With live music from The Mud Hens

The Red Vic Movie House, San Francisco

7:15 pm and 9:35 pm - $6.50
General admission. All ages.

Those of us born after Bonnie and Clyde was released tend to remember two things about it (whether we’ve seen the film or not): “Foggy Mountain Breakdown” and the final hail of bullets that brings the film (and its protagonists) to an end.

But when Bonnie and Clyde hit movie screens in 1967, American filmgoers had never seen anything like it (except for those who’d been watching films of the French new wave)—the impressionistic editing, the rapid shifts from comedy to tragedy, the brutal violence, and the frank portrayal of Clyde Barrow’s sexual impotence.

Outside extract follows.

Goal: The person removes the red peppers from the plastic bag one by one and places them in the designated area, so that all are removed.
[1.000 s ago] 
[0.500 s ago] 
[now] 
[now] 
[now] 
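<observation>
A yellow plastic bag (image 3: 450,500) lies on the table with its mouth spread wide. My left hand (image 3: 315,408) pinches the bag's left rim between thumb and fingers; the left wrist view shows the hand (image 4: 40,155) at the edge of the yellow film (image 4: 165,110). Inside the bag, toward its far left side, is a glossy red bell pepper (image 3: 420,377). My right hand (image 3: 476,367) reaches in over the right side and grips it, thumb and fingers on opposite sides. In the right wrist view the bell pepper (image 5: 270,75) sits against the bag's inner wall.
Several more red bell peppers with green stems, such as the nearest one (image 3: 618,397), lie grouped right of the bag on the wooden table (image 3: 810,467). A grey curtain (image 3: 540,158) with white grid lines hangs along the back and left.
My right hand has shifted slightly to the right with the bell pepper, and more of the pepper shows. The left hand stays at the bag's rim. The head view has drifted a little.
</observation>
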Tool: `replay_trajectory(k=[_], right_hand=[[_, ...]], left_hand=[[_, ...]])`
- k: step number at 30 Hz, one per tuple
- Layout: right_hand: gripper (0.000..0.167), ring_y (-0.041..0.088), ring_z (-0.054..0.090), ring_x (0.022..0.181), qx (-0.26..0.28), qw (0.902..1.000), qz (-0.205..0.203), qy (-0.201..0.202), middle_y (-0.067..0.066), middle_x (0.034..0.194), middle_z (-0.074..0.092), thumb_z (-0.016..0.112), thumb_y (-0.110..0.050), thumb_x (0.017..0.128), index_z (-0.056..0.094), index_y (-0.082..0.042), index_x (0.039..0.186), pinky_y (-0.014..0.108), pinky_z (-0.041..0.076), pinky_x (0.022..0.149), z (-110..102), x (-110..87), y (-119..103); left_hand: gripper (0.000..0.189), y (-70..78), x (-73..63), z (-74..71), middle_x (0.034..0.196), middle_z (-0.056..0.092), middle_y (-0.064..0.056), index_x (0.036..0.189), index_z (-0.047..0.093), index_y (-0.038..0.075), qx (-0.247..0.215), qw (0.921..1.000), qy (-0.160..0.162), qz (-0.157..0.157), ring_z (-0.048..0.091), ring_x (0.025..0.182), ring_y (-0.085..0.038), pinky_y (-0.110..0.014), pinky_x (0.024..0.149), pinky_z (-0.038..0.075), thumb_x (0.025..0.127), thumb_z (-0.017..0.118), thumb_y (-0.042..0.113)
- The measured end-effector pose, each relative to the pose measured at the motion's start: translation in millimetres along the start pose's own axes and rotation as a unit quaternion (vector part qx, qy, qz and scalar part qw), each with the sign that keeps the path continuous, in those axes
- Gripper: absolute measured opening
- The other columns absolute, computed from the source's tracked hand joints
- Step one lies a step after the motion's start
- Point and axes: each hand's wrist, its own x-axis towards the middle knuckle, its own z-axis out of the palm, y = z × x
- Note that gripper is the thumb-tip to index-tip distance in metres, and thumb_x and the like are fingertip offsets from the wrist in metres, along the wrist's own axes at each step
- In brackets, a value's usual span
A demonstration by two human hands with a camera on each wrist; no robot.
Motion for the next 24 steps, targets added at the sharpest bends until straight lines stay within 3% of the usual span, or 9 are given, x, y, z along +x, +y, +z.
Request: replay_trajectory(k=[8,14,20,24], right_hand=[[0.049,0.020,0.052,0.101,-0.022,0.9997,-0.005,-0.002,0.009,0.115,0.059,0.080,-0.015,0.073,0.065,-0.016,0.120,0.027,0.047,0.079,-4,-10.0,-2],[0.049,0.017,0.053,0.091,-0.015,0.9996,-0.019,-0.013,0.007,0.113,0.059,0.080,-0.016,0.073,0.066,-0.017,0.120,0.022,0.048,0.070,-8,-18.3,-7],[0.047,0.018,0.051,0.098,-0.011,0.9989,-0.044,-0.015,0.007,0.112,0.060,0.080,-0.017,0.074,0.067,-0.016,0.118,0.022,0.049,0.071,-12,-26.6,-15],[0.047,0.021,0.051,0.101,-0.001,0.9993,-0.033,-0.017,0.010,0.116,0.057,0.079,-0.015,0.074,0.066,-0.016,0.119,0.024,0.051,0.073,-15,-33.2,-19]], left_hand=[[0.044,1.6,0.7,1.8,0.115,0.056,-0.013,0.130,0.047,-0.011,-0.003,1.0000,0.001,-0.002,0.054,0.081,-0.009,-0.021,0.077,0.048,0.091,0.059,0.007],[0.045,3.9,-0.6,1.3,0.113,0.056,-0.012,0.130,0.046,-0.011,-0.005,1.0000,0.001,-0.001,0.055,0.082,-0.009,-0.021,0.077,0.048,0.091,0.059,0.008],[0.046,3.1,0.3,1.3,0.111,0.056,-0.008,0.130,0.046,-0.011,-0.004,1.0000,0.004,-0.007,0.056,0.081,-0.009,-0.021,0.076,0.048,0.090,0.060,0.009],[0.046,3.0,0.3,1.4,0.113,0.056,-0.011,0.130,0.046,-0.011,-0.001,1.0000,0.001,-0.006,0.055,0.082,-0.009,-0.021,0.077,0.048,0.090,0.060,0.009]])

Despite being panned by the critics and quickly pulled from theaters, the film became a cultural phenomenon, at first through sales of the soundtrack album, and later a Dunaway-inspired fashion craze. Roger Ebert describes the film as “the first masterpiece I saw on the job.” Critic Patrick Goldstein (with 30 years of hindsight) called it “the first modern American film.”

Director Arthur Penn and producer Warren Beatty cast unknown stage actors who would later become icons of the cinema: Faye Dunaway, Gene Hackman, even Gene Wilder, who appears briefly as a hostage of the Barrow gang. The bluegrass-laden soundtrack by Flatt & Scruggs and the Dillards combined with Burnett Guffey’s cinematography to conjure an essential image of rural America in the time of the Great Depression.

But at heart the film is about trouble—money, sex, and fame—and its ineluctable lure. Trouble that starts on a hot summer day with a Coke bottle, a pistol, and a dare.

Live pre-show music will be provided by The Mud Hens, the old-time duo of Alan and Elaine Bond.